Wartski was granted the Queen’s warrant in 1955 and the Prince of Wales’s in 1980, “and had the honour of making the Welsh gold wedding rings for the Prince and Mrs Camilla Parker Bowles” in 2005.

“Welsh gold given by the Queen was also used when Wartski made the wedding ring for Miss Catherine Middleton for her marriage to HRH The Duke of Cambridge...”

Has Geoffrey never been tempted to move on? “Well, I have always been tempted to be a writer or journalist, and like everyone I think I might have one good novel in me yet, but I have not started to write it,” he tells the EADT. “I have had huge luck falling where I am and I think I was clever to recognize the fact and stay put!”

n Wartski: The First One Hundred and Fifty Years is published by Antique Collectors’ Club at £65.

My history of Southwold was my mid-life crisis book!

Geoffrey was raised in Sussex, but says “my heart is in East Anglia”. His maternal ancestors came from Wissett and Halesworth.

He and wife Caroline have a home at Southwold, where they’ve put down proper roots. Caroline left school at 15 and got a job as a secretary at Wartski in 1977. There, she met her husband to be. They married in 1983 and had two sons.

Southwold began to work its magic just before their marriage, when they visited friends renting a house in Stradbroke Road. Rather taken with the place, they asked people at the grocery shop who might offer holiday lets, and would come down at least once a year. Later, in the depths of a recession, they were able to buy a dilapidated beach hut.

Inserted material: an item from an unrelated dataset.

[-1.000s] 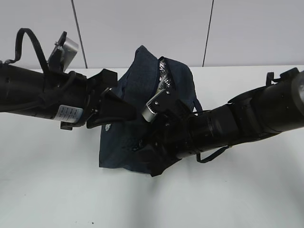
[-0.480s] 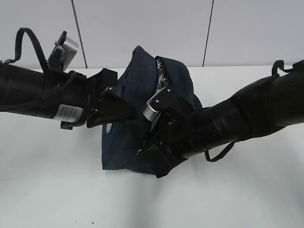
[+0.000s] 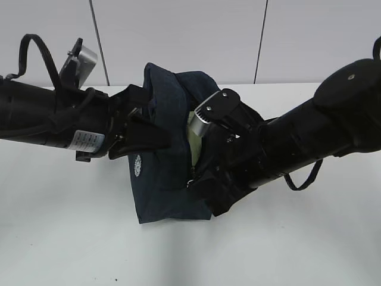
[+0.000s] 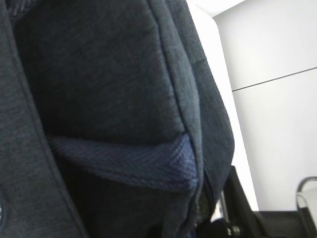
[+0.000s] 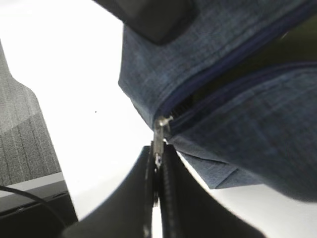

In 1995 they managed to buy a terraced house in Marlborough Road. Then in 2003, after the death of Geoffrey’s parents, they bought a home on the edge of town.

Geoffrey was awarded the OBE in 2012 for services to charity, has become one of the experts on the BBC’s Antiques Roadshow, and has written several books about jewellery. In 2006 came Southwold: An Earthly Paradise, which examined the way the town has proved a magnet for writers and artists. “My history of Southwold was my mid-life crisis book and it is probably dearest to my heart!”

Right. Time to be provocative. What would Geoffrey Munn say to anyone who suggests these precious items – particularly the Fabergé objects – are kitsch and vulgar?

“These are perfectly valid judgments but they are judgments of taste, and not only intensely personal but vary from one age to another. This is called fashion and that is arguably a prejudice,” he tells me.

“No matter whether these things are in or out of fashion, they are expressions of their own time and silent witnesses to the past.”

What about the claim they’re obscenely expensive?

“John Pope Hennessy, once the director of the British Museum, said there is no relationship between a work of art and its value. That says it all, really.

“He also said that some works of art have a supernatural life all of their own. The recent record-breaking Picasso is one of these.

“I have had the immense privilege to handle some of them at Wartski. It can be a gasp-making experience, easy to share on the day but difficult to describe afterwards. However, there must be a loose consensus of what constitutes a masterpiece or there would be no competition for them.”

Must be nice meeting all those celebrities. What’s it like?

“I have been very privileged in meeting so many notable people but what this has demonstrated to me is that the Master of all Creation usually gives one, just one, notable characteristic to each of them. Each of us, in fact.

“When you meet someone who is a great actor, singer or painter there is an initial excitement, but soon one realises that they are just human. Not to say that humanity is not the greatest gift of all…”

Finally (and Joan Rivers aside, because you’ve already spoken warmly of her) is there one for whom you reserve a soft spot?

“There are just too many to name here but if you twist my arm I would say Joanna Lumley and Betty Boothroyd have this attribute in abundance, and I love them for it.”